▸ **ASSIGNED TASK**
For the material below, return exactly the lines starting at the line containing "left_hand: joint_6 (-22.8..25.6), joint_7" and ending at the line containing "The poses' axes", both ends included, and no others.
--- MATERIAL PROVIDED Enclosed Below ---
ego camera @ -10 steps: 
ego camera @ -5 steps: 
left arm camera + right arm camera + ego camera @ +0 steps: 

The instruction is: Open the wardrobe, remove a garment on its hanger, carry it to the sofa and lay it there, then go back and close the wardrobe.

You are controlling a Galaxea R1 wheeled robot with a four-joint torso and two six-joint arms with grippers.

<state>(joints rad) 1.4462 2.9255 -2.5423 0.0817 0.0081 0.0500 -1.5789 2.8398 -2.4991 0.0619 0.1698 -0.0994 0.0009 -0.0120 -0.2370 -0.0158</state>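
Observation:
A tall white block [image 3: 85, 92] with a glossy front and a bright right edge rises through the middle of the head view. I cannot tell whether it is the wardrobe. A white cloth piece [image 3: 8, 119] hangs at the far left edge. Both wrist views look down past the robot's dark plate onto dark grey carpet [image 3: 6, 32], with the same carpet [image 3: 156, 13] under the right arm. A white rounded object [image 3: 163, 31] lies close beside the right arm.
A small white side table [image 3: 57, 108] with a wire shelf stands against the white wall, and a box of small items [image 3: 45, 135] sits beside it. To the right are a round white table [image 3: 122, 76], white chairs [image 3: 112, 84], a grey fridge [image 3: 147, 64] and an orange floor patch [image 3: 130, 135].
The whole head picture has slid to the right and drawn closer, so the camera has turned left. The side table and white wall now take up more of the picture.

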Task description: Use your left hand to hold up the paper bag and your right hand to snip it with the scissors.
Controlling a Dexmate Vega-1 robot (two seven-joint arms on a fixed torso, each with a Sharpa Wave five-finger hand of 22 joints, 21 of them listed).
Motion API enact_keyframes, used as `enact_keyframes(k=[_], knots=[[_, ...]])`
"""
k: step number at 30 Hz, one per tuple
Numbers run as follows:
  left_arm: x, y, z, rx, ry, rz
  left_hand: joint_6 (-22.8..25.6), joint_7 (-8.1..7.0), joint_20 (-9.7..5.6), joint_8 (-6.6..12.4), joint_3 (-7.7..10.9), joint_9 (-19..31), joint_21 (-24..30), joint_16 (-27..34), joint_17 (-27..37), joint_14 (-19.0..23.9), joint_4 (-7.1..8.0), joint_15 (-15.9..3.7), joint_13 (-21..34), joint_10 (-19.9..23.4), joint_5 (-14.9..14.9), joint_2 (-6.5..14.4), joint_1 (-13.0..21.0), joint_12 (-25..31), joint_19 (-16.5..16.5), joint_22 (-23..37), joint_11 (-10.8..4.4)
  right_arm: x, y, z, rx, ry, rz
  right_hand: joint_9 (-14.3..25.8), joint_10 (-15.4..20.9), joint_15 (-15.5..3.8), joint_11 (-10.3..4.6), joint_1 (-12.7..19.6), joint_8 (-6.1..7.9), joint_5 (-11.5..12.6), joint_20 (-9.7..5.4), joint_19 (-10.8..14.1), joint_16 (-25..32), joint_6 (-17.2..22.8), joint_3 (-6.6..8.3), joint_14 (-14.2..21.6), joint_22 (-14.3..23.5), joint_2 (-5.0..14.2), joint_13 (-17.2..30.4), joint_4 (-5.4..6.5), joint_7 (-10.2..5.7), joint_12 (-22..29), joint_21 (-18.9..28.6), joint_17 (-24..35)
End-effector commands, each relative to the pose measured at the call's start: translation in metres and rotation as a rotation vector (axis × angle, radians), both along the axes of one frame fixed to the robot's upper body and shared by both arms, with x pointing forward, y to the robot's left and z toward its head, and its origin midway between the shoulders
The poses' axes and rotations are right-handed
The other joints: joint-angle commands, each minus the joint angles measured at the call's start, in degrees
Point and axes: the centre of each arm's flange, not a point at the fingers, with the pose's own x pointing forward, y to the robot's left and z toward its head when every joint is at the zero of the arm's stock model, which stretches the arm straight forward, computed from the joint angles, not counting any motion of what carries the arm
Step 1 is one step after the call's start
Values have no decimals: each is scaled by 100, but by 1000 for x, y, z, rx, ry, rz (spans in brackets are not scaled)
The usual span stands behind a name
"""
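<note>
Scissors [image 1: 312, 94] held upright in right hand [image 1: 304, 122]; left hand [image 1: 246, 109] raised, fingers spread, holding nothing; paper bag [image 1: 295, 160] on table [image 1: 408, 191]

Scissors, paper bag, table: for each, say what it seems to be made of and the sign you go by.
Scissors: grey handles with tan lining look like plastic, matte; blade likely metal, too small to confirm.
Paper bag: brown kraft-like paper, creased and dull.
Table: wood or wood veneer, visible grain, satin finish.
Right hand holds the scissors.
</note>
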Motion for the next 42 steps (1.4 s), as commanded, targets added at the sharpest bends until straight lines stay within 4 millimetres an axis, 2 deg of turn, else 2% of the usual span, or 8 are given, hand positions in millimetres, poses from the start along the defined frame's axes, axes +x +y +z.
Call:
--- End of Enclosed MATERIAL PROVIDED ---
▸ **EXERCISE RESPONSE**
  left_hand: joint_6 (-22.8..25.6), joint_7 (-8.1..7.0), joint_20 (-9.7..5.6), joint_8 (-6.6..12.4), joint_3 (-7.7..10.9), joint_9 (-19..31), joint_21 (-24..30), joint_16 (-27..34), joint_17 (-27..37), joint_14 (-19.0..23.9), joint_4 (-7.1..8.0), joint_15 (-15.9..3.7), joint_13 (-21..34), joint_10 (-19.9..23.4), joint_5 (-14.9..14.9), joint_2 (-6.5..14.4), joint_1 (-13.0..21.0), joint_12 (-25..31), joint_19 (-16.5..16.5), joint_22 (-23..37), joint_11 (-10.8..4.4)
  right_arm: x, y, z, rx, ry, rz
  right_hand: joint_9 (-14.3..25.8), joint_10 (-15.4..20.9), joint_15 (-15.5..3.8), joint_11 (-10.3..4.6), joint_1 (-12.7..19.6), joint_8 (-6.1..7.9), joint_5 (-11.5..12.6), joint_20 (-9.7..5.4), joint_19 (-10.8..14.1), joint_16 (-25..32), joint_6 (-17.2..22.8), joint_3 (-6.6..8.3), joint_14 (-14.2..21.6), joint_22 (-14.3..23.5), joint_2 (-5.0..14.2), joint_13 (-17.2..30.4), joint_4 (-5.4..6.5), joint_7 (-10.2..5.7), joint_12 (-22..29), joint_21 (-18.9..28.6), joint_17 (-24..35)
End-effector commands, each relative to the pose measured at the call's start: translation in metres and rotation as a rotation vector (axis × angle, radians), both along the axes of one frame fixed to the robot's upper body and shared by both arms, with x pointing forward, y to the robot's left and z toward its head, and its origin midway between the shoulders
The poses' axes and rotations are right-handed

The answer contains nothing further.